Teoricamente, il sistema immunitario della madre potrebbe avere una minore tolleranza quando l’embrione esprime HLA-C diversi da quelli materni, sia che provengano dal padre sia che provengano da una donatrice di ovociti.

Combinazioni KIR/HLA-C ed evoluzione della gravidanza

Determinate combinazioni tra i recettori KIR materni e quelli HLA-C embrionali potrebbero essere associate a un maggiore rischio di patologia placentare e perdita gestazionale. In particolare, è stato studiato il probabile rischio in donne con aplotipo KIR tipo A (inibitore), quando l’embrione presenta HLA-C2 non ereditato dalla madre.

Tuttavia, gli studi pubblicati suggeriscono che questo eventuale rischio sarebbe rilevante principalmente in situazioni in cui si trasferiscono vari embriones, poiché il carico totale di HLA-C2 embrionale potrebbe superare nettamente la quantità di HLA-C2 materni.

Ha utilità clinica nella procreazione assistita?

Sebbene inizialmente si fosse ipotizzato che lo studio KIR/HLA-C potesse contribuire a spiegare alcuni casi di infertilità o perdita gestazionale, gli studi pubblicati non hanno dimostrato un’utilità clinica rilevante nella maggior parte dei pazienti. Attualmente, l’evidenza scientifica indica che queste alterazioni potrebbero avere un impatto solo in contesti molto specifici.

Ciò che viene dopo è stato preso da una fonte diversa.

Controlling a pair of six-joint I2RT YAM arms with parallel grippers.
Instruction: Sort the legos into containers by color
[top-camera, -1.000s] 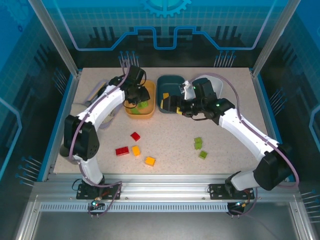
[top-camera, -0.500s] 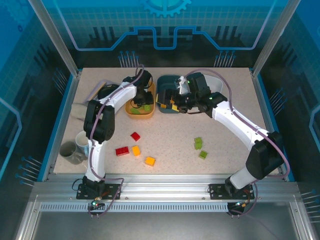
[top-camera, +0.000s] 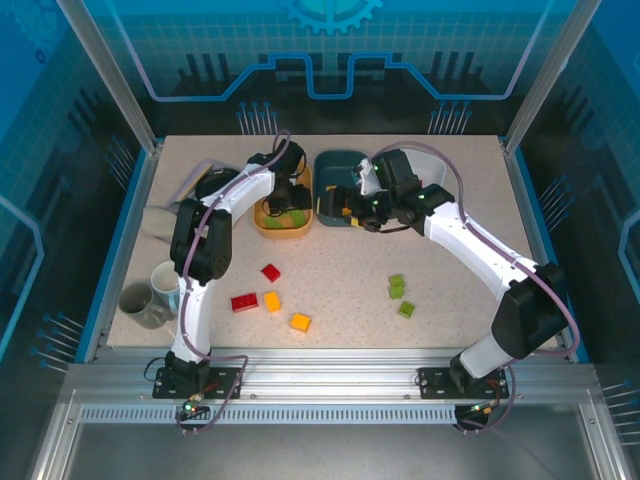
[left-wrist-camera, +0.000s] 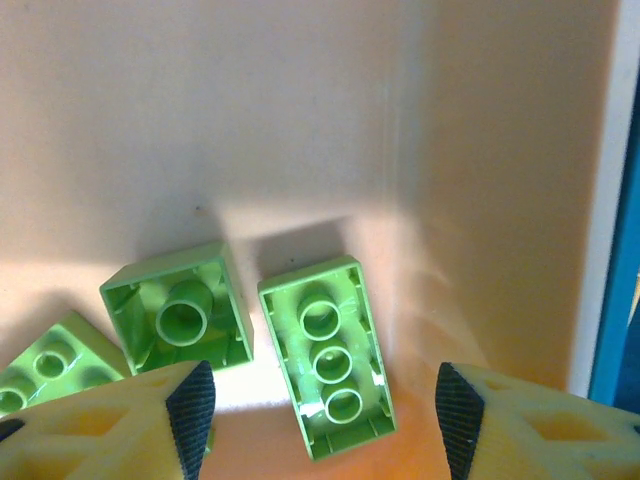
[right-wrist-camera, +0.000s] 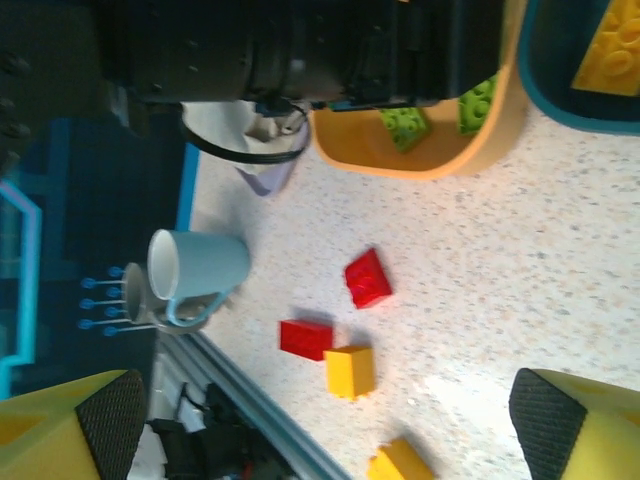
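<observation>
Your left hand has sunk into the orange plastic tub, fingers spread; long green studded brick lies released there.

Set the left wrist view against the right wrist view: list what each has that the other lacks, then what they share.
Left wrist view: a close look at three green bricks, the two nearest the centre hollow side up, lying on the floor of the orange tub in front of the open left gripper.

Right wrist view: two red bricks and two yellow-orange bricks loose on the table, a mug, and the teal tub holding a yellow brick, framed by the open right gripper.

Shared: the orange tub with green bricks inside.
</observation>
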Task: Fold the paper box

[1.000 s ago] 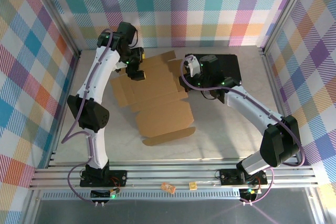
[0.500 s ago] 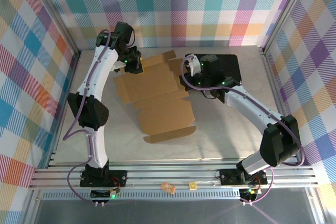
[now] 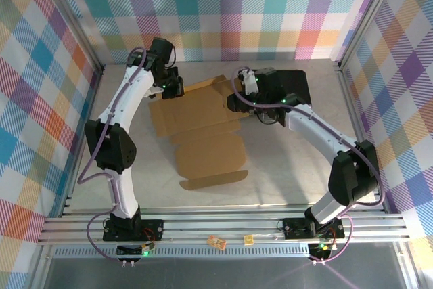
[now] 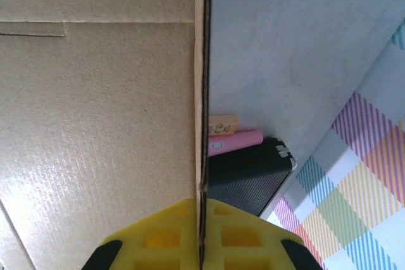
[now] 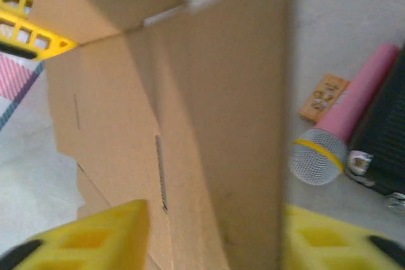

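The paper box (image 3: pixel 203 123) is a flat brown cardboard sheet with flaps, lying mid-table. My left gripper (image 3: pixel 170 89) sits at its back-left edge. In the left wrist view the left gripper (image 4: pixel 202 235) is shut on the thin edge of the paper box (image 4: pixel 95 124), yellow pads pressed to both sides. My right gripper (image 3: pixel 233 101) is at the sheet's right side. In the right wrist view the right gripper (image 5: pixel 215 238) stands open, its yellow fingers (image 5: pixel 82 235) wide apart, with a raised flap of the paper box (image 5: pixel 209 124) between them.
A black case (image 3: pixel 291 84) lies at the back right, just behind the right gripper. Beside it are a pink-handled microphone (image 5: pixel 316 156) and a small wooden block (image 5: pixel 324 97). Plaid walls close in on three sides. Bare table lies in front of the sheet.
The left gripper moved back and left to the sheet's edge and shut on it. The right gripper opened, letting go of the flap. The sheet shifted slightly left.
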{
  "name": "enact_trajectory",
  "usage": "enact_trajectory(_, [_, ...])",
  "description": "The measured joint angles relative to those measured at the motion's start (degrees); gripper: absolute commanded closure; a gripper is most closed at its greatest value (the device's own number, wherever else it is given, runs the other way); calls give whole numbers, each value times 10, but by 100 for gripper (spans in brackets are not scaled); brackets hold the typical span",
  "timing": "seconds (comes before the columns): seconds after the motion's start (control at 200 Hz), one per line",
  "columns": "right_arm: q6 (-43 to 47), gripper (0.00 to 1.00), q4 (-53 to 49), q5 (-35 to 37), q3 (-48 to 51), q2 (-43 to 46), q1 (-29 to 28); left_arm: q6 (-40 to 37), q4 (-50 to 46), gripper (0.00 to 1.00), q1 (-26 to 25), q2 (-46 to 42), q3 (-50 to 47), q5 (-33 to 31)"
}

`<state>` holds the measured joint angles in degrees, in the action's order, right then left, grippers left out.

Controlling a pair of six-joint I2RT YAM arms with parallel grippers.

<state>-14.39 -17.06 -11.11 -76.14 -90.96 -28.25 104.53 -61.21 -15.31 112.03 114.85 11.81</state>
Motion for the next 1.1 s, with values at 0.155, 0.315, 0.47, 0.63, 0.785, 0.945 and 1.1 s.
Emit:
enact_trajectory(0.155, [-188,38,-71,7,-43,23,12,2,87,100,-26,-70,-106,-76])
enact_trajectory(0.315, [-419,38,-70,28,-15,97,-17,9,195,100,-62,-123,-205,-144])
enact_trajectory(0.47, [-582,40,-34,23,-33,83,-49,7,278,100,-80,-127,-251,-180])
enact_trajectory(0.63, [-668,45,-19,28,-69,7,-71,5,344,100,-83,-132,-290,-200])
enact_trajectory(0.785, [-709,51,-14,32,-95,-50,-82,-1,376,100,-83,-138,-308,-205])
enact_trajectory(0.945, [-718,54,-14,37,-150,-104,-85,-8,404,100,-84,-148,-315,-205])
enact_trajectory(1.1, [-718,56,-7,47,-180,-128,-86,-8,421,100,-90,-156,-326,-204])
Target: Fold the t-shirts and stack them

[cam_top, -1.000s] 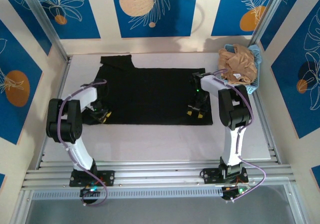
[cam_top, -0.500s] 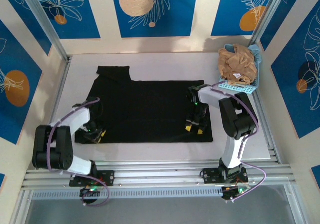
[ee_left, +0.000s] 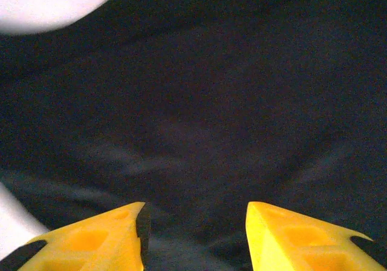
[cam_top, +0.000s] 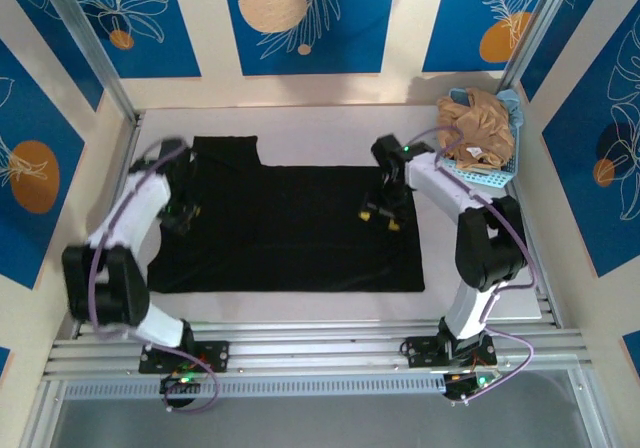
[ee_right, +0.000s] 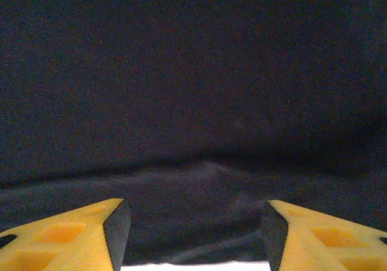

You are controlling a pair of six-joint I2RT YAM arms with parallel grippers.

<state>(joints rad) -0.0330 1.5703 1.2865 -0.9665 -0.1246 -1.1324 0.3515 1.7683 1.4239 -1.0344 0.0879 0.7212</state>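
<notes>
The black t-shirt (cam_top: pixel 290 223) lies spread flat on the white table (cam_top: pixel 300 308), print side hidden, with one sleeve at the far left. My left gripper (cam_top: pixel 184 212) hovers over its left edge, jaws open and nothing between them; the left wrist view has the yellow fingers (ee_left: pixel 115 235) apart above dark cloth (ee_left: pixel 199 101). My right gripper (cam_top: pixel 379 216) hangs open over the shirt's right part; its wrist view looks down on black cloth (ee_right: pixel 193 71) and a wrinkled hem between the spread fingers (ee_right: pixel 84 235). The tan-brown t-shirt (cam_top: pixel 478 130) sits crumpled in the basket.
A light blue perforated basket (cam_top: pixel 490 178) stands at the far right corner of the table. Metal frame posts rise at both far corners, and rails run along the near edge by the arm bases.
The black shirt's near edge was drawn toward the arm bases. Both grippers then opened, let go of it and moved back over the shirt's far half.
</notes>
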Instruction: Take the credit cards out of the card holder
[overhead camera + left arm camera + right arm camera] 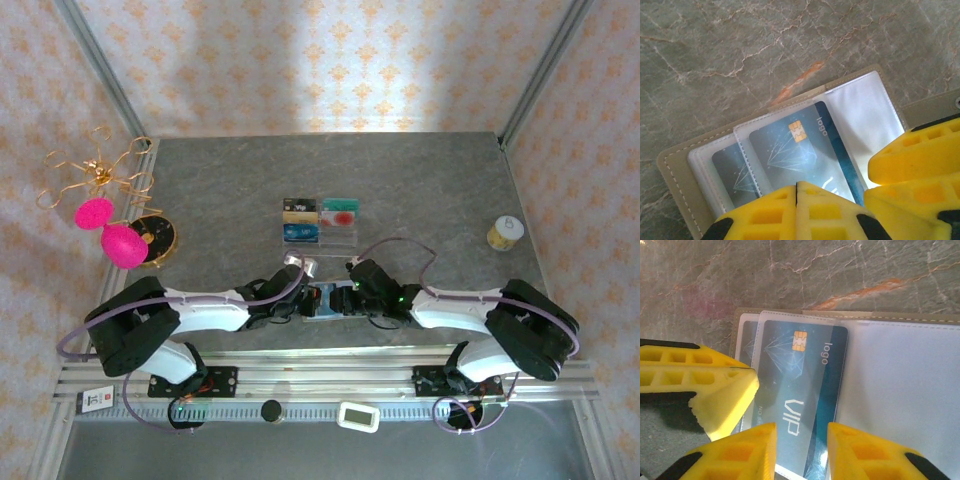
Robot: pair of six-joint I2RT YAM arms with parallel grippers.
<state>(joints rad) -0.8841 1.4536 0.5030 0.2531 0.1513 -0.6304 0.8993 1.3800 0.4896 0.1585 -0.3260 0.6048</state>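
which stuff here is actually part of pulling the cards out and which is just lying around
Part of the job: card holder, blue credit card, left gripper, right gripper.
Lying about: clear tray, gold tape roll, pink ornament, white timer.

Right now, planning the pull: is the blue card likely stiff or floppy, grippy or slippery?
The blue card lies flat with straight edges, so probably stiff. Its glossy face suggests slippery. Thin, so likely light; the card holder may drag along.
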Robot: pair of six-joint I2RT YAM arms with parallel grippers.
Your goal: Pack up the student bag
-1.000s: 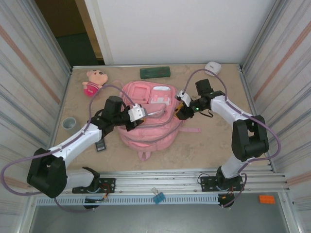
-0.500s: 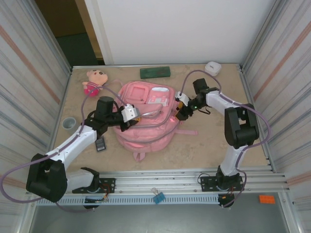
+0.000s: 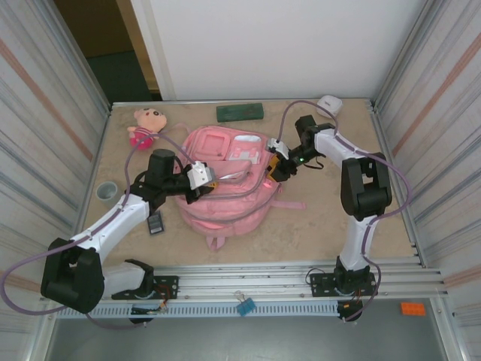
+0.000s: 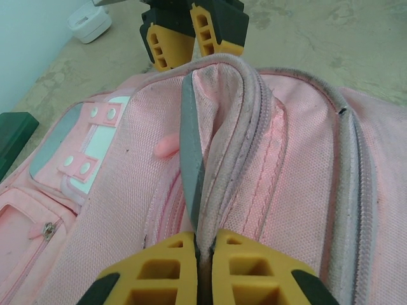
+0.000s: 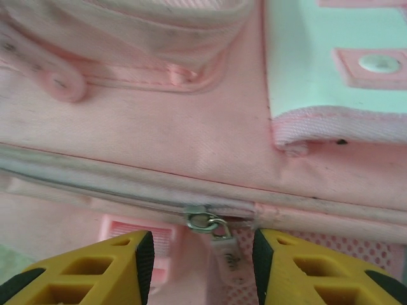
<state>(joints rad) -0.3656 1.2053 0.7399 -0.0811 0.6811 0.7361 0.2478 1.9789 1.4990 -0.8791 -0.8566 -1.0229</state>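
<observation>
Left hand (image 3: 204, 177), seen from above, is clamping a raised fold (image 3: 225, 174) on the bag (image 3: 233, 214), which is lying mid-counter (image 3: 331, 218), while the right hand (image 3: 272, 167) is reaching in at its right edge. Left wrist view is showing that hand's jaws pressed together on the zip-edged fold. Right wrist view is showing the right jaws standing apart either side of the zip pull (image 5: 213, 227), so unzipping looks to be the step in hand, next calling for closing on that pull and drawing it along.
</observation>
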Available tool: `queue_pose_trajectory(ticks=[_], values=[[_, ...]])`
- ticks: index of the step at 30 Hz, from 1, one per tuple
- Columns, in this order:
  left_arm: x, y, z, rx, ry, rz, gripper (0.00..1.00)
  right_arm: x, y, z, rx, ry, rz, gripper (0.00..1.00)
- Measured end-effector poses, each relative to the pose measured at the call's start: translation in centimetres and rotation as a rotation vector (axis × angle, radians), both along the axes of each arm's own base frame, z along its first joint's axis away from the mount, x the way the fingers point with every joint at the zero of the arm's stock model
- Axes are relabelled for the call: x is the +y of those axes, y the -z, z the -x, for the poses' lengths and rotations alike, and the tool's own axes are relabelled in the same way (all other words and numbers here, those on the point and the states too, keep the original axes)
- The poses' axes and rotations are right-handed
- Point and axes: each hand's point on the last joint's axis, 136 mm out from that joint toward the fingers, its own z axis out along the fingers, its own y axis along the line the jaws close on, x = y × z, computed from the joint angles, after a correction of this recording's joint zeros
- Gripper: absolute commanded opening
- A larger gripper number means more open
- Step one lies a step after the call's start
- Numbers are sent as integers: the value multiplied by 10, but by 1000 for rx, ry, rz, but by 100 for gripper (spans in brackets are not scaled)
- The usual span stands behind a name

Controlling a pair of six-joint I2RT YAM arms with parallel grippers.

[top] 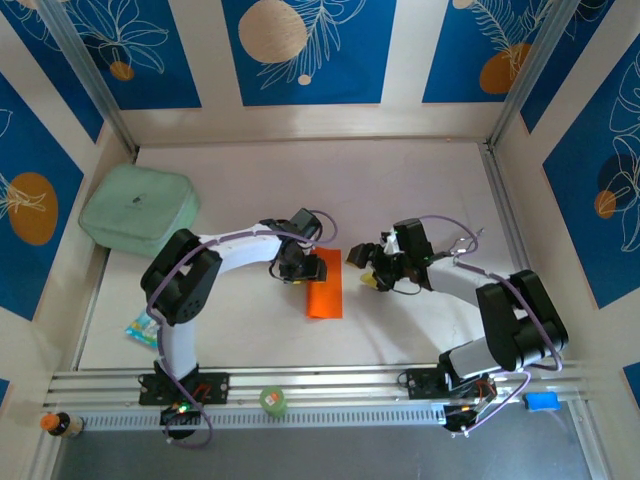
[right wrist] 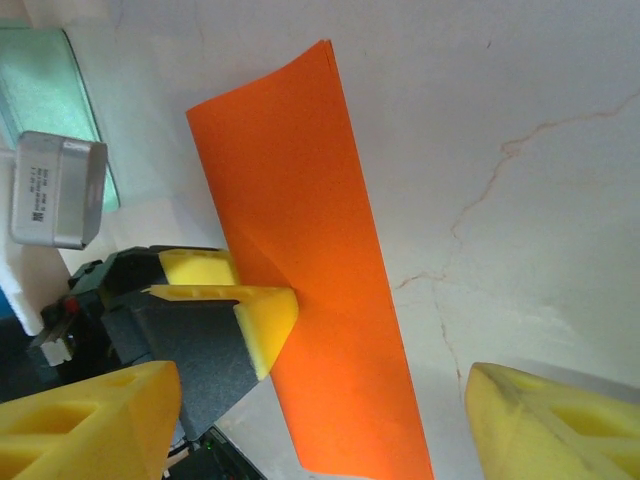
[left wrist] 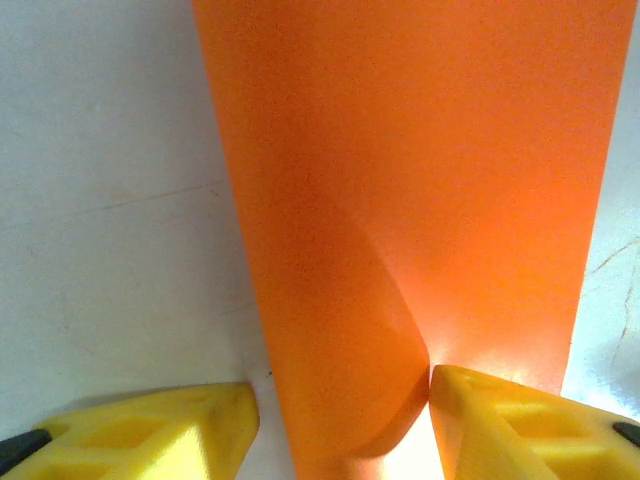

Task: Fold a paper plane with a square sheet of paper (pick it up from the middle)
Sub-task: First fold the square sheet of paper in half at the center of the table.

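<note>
Progress: sitting early, going by the shape of the paper. Finding the square sheet of paper [top: 324, 292] lying on the table [top: 420, 190] between the two arms, showing as a narrow orange strip, apparently doubled over once along its length and not tapering to any point. Catching, through the left wrist camera, a rounded swell in the upper layer, curving over instead of lying flat, so judging the fold as laid but not yet pressed sharp. Noticing one end of the strip standing slightly curled up off the table in the right wrist view.

Straddling the strip's left edge, toward its far end, with the left gripper [top: 303, 266]: jaws standing parted, not clamping, one yellow finger [left wrist: 520, 420] touching the swell, the other [left wrist: 150, 430] sitting just clear of the paper. Hanging just beside the strip's right edge, the right gripper [top: 363, 268]: jaws spread wide, gripping nothing, bracketing one end of the strip from above.

Leaving, by this reading, most of the work ahead: flattening the centre crease, turning the front corners in for a nose, folding the wings down. Sitting well apart from all this, at the far left of the table, a pale green pad [top: 140, 210].
</note>
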Motion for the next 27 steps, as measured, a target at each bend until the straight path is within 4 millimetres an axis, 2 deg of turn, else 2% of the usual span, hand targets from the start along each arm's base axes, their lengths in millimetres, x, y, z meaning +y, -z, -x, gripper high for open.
queue_pose_trajectory(ticks=[9,27], values=[[0,0,0,1,-1,-2,51,3,5,3,11,-14,8,65],[0,1,-1,15,16,-19,56,-7,7,0,7,26,52,67]])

Inoltre, vanno tenuti in considerazione due fattori fondamentali:

  • Non esiste un trattamento farmacologico che abbia dimostrato di migliorare i risultati riproduttivi in base al profilo KIR.
  • L’eventuale rischio descritto sembra verificarsi trasferendo vari embrioni simultaneamente.

L'importanza del Single Embryo Transfer (SET)

Per questo motivo, nei centri in cui si dà priorità al transfer di un solo embrione, la rilevanza clinica di queste alterazioni è molto minore. Trasferendo un singolo embrione si riduce significativamente il carico antigenico, minimizzando l'impatto di questa interazione immunologica.

Quando è opportuno prendere in considerazione lo studio KIR/HLA-C?

Questo studio può essere preso in considerazione in situazioni specifiche, come in aborti ripetuti o fallimenti ricorrenti di annidamento. Tuttavia, deve essere valutato caso per caso e interpretato sempre nel contesto clinico della paziente. In transfer di un solo embrione, l’utilità di questo esame è molto limitata e non consente di spiegare di per sé un risultato negativo, anche nei casi di ovodonazione.

In Barcelona IVF , ogni caso viene valutato in maniera personalizzata, prendendo in considerazione solo gli esami di comprovata utilità clinica e in grado di fornire informazioni rilevanti per orientare il trattamento di fertilità in modo onesto ed efficace.